● ABOUT THIS EXERCISE
From the first line of the records down to the one that holds "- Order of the", transcribe each line exactly and add nothing.

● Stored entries
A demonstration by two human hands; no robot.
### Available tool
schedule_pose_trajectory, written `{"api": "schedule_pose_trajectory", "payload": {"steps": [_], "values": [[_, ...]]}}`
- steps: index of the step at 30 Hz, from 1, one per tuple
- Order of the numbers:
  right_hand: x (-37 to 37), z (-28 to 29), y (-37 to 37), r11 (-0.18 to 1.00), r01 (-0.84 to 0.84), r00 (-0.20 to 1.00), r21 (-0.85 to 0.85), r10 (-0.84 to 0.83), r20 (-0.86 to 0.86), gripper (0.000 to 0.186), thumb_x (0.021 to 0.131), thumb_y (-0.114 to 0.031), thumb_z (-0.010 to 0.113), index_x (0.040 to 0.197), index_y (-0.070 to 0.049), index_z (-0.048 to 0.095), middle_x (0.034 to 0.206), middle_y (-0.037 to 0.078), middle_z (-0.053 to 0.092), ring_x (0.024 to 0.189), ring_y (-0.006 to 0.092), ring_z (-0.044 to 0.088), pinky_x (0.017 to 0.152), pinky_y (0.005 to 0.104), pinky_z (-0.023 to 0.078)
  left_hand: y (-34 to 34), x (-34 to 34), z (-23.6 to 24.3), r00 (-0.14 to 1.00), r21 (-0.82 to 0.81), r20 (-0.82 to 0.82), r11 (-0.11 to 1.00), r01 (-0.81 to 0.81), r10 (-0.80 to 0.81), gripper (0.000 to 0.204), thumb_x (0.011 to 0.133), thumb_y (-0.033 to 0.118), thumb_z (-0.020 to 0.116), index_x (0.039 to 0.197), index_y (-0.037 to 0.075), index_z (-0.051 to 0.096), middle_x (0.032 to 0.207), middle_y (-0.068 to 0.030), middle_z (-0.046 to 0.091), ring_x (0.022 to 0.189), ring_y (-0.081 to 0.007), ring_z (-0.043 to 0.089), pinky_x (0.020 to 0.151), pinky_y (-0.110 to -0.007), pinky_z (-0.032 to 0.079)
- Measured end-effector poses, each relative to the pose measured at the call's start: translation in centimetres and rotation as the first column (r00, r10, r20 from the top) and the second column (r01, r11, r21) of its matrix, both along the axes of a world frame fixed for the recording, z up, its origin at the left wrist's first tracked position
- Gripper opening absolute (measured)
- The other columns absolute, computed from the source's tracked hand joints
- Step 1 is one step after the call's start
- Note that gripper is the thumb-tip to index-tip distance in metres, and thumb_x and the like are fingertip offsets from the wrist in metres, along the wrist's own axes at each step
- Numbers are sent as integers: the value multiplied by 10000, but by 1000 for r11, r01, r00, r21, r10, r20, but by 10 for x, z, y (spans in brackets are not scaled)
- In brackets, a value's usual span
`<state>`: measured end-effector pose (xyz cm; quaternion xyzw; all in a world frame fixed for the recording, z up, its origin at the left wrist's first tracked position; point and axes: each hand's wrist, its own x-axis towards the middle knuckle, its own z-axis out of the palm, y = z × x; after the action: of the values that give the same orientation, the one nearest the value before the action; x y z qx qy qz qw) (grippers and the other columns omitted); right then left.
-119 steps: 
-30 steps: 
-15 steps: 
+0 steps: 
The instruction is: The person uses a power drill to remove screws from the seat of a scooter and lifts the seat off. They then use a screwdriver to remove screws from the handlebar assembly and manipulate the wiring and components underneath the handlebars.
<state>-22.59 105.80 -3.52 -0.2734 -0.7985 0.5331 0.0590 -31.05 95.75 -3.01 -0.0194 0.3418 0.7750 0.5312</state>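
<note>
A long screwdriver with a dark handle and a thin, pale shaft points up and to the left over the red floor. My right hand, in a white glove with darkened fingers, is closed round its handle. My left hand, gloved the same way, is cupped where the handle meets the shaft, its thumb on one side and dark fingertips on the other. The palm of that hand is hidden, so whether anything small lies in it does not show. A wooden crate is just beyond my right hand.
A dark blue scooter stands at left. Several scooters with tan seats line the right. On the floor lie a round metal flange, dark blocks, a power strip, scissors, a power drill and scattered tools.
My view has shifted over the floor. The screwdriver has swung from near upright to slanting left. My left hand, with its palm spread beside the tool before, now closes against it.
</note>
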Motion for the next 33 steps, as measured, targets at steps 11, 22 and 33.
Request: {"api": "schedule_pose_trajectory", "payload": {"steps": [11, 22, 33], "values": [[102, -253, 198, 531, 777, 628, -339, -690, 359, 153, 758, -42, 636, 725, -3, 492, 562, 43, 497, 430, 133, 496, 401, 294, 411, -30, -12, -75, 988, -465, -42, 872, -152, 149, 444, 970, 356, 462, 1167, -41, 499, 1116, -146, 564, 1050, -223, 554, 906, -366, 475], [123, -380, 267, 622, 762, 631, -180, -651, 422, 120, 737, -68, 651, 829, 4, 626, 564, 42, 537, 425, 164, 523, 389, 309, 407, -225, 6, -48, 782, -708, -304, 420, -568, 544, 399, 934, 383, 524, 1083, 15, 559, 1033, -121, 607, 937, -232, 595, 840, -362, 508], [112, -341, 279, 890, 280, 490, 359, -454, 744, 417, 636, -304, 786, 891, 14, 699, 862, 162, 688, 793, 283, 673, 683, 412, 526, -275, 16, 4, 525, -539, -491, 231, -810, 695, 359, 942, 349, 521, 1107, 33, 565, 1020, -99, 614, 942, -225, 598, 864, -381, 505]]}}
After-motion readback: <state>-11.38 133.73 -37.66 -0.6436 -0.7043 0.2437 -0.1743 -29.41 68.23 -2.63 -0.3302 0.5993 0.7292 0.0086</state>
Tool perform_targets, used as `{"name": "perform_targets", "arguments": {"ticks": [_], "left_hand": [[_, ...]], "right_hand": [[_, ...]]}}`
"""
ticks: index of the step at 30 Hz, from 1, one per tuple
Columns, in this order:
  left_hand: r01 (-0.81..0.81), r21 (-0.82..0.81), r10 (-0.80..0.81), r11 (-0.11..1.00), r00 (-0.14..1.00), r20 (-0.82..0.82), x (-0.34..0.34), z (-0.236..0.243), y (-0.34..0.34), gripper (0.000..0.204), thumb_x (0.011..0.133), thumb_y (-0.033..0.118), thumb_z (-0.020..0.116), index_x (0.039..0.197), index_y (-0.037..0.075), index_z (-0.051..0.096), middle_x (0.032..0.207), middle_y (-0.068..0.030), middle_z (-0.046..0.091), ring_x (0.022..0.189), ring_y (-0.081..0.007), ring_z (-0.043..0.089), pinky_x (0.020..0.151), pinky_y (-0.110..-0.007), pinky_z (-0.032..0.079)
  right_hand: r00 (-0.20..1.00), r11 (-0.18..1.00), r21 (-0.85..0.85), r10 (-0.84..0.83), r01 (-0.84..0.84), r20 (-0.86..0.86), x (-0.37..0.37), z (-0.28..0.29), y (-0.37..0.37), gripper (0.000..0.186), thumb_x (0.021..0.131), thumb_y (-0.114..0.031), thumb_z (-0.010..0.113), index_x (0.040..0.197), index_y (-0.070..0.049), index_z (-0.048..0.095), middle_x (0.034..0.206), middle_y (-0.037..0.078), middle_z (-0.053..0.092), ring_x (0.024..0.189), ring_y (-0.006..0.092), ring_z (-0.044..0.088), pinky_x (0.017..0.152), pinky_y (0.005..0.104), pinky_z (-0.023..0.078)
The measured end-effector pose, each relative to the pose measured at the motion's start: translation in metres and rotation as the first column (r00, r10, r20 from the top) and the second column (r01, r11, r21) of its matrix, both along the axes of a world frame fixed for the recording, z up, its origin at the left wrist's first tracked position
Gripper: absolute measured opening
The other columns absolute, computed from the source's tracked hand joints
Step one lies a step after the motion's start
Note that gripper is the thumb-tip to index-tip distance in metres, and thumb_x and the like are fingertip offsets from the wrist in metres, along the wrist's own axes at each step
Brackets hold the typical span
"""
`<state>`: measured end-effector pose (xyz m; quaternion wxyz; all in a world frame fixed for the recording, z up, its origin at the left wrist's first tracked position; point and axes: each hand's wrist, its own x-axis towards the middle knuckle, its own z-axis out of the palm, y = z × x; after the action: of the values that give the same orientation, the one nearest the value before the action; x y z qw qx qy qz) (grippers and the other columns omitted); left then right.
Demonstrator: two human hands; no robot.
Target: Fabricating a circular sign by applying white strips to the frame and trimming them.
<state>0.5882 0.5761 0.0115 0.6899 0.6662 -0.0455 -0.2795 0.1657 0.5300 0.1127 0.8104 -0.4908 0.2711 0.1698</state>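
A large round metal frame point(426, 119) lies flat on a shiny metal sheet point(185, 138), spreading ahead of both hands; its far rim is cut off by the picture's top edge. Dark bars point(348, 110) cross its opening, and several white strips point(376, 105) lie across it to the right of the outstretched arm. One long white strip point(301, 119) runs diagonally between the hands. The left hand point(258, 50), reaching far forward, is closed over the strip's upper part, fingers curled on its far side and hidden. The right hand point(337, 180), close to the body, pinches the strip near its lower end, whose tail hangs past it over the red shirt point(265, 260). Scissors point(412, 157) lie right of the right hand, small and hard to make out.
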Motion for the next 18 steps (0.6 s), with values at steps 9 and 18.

● EXERCISE OUTPUT
A demonstration by two human hands; no robot.
### Available tool
schedule_pose_trajectory, written `{"api": "schedule_pose_trajectory", "payload": {"steps": [_], "values": [[_, ...]]}}`
- steps: index of the step at 30 Hz, from 1, one per tuple
- Order of the numbers:

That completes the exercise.